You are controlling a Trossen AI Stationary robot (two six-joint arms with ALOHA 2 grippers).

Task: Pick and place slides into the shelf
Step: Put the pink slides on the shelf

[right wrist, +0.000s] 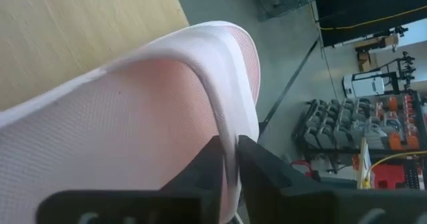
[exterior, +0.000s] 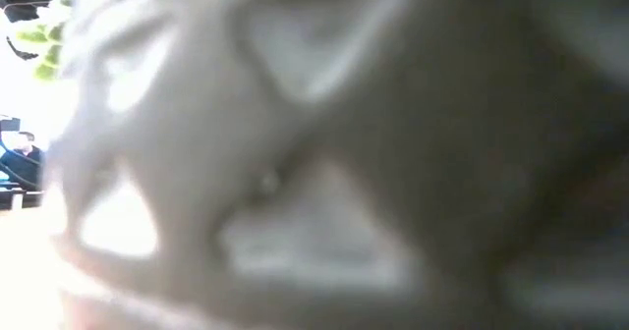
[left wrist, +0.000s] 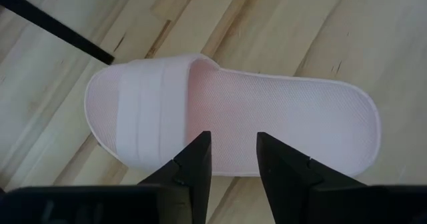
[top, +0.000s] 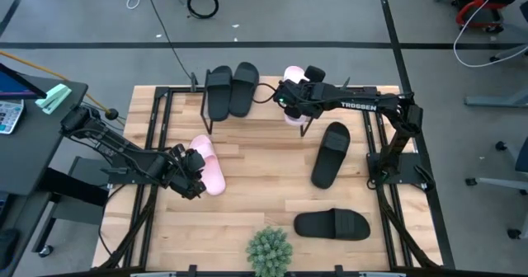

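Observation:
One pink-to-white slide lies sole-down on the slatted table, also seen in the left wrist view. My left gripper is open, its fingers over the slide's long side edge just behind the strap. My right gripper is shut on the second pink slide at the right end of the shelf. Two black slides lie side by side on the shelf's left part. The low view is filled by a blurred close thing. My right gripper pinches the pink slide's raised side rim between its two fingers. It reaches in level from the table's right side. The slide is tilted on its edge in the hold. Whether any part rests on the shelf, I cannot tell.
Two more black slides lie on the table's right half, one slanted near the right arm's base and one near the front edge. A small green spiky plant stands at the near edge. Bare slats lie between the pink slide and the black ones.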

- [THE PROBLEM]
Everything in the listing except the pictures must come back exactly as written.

- [WRITTEN RESPONSE]
You are controlling a Trossen AI Stationary robot (two six-joint arms with ALOHA 2 grippers).

Task: Pick and place slides into the shelf
Step: Put the pink slides on the shelf

[right wrist, +0.000s] 
[exterior, +0.000s] 
[left wrist, +0.000s] 
[top, +0.000s] 

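Observation:
One pink-to-white slide lies sole-down on the slatted table, also seen in the left wrist view. My left gripper is open, its fingers over the slide's long side edge just behind the strap. My right gripper is shut on the second pink slide at the right end of the shelf. Two black slides lie side by side on the shelf's left part. The low view is filled by a blurred close thing. My right gripper pinches the pink slide's raised side rim between its two fingers. It reaches in level from the table's right side. The slide is tilted on its edge in the hold. Whether any part rests on the shelf, I cannot tell.
Two more black slides lie on the table's right half, one slanted near the right arm's base and one near the front edge. A small green spiky plant stands at the near edge. Bare slats lie between the pink slide and the black ones.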

The answer has been fully stated.